DIRECTIONS FOR THIS TASK
Reproduce the listing exactly, so that no line differs from the original.

[Opening THE DATA section]

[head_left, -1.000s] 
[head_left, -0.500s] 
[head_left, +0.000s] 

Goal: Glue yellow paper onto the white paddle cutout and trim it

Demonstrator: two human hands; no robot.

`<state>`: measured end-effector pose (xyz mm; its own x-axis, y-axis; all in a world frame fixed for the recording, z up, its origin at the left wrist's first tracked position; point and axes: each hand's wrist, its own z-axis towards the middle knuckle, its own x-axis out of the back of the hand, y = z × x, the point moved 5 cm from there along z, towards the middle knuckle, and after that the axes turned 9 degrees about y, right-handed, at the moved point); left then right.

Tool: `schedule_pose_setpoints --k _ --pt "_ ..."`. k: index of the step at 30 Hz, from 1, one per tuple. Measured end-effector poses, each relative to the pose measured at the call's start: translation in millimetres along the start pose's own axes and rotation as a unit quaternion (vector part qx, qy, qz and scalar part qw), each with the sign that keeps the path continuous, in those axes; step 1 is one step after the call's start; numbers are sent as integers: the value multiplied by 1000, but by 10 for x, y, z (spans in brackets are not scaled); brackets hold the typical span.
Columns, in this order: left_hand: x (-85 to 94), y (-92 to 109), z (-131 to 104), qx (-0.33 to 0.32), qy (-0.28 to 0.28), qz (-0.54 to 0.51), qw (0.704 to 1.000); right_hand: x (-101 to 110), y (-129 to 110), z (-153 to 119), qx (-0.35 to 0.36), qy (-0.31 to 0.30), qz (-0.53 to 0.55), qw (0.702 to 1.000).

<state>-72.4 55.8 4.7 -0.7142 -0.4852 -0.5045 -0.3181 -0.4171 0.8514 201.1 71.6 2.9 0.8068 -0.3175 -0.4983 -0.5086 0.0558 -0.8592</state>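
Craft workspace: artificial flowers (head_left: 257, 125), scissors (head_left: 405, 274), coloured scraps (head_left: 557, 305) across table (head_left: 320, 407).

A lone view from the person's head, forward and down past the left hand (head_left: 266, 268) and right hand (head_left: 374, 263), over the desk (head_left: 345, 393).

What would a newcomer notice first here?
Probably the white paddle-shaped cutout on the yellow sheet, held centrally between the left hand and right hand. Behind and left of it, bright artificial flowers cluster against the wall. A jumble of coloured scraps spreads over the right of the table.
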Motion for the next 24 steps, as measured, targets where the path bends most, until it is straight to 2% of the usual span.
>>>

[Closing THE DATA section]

WRITTEN SOLUTION
[head_left, -1.000s] 
[head_left, -0.500s] 
[head_left, +0.000s] 

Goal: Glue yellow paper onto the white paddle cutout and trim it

Demonstrator: two human hands; no robot.

`<state>`: measured end-effector pose (xyz mm; its own x-axis, y-axis; all in a world frame fixed for the recording, z up, its origin at the left wrist's first tracked position; point and axes: each hand's wrist, its own z-axis towards the middle knuckle, its own x-axis out of the back of the hand, y = z × x, the point moved 5 cm from there along z, towards the middle knuckle, and after that the axes turned 9 degrees about y, right-handed, at the moved point); left then right.

Tool: `schedule_pose_setpoints --k _ --pt "_ ..."`. k: index of the step at 30 Hz, from 1, one per tuple. Measured end-effector poses, each relative to the pose measured at the call's start: translation in millimetres along the start pose's own axes and rotation as a unit quaternion (vector part qx, qy, qz and scalar part qw), each with the sign that keeps the path continuous, in those axes; step 1 is one step after the call's start; numbers are sent as integers: the value multiplied by 1000, but by 10 for x, y, z (spans in brackets are not scaled); brackets hold the typical span.
Columns, in this order: left_hand: x (-85 to 94), y (-92 to 109), z (-131 to 104), qx (-0.33 to 0.32), qy (-0.28 to 0.28), qz (-0.54 to 0.51), qw (0.704 to 1.000); right_hand: x (-101 to 110), y (-129 to 110), z (-153 to 119), qx (-0.35 to 0.36), qy (-0.31 to 0.30), qz (-0.53 to 0.55), qw (0.702 to 1.000).

<state>-72.4 55.8 4.7 -0.7142 -0.4852 -0.5045 -0.3181 -0.4171 0.8514 201.1 71.6 2.9 0.8068 -0.3175 -0.4983 -0.5086 0.0558 -0.8592</state>
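Craft workspace: artificial flowers (head_left: 257, 125), scissors (head_left: 405, 274), coloured scraps (head_left: 557, 305) across table (head_left: 320, 407).

A lone view from the person's head, forward and down past the left hand (head_left: 266, 268) and right hand (head_left: 374, 263), over the desk (head_left: 345, 393).

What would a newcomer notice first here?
Probably the white paddle-shaped cutout on the yellow sheet, held centrally between the left hand and right hand. Behind and left of it, bright artificial flowers cluster against the wall. A jumble of coloured scraps spreads over the right of the table.
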Motion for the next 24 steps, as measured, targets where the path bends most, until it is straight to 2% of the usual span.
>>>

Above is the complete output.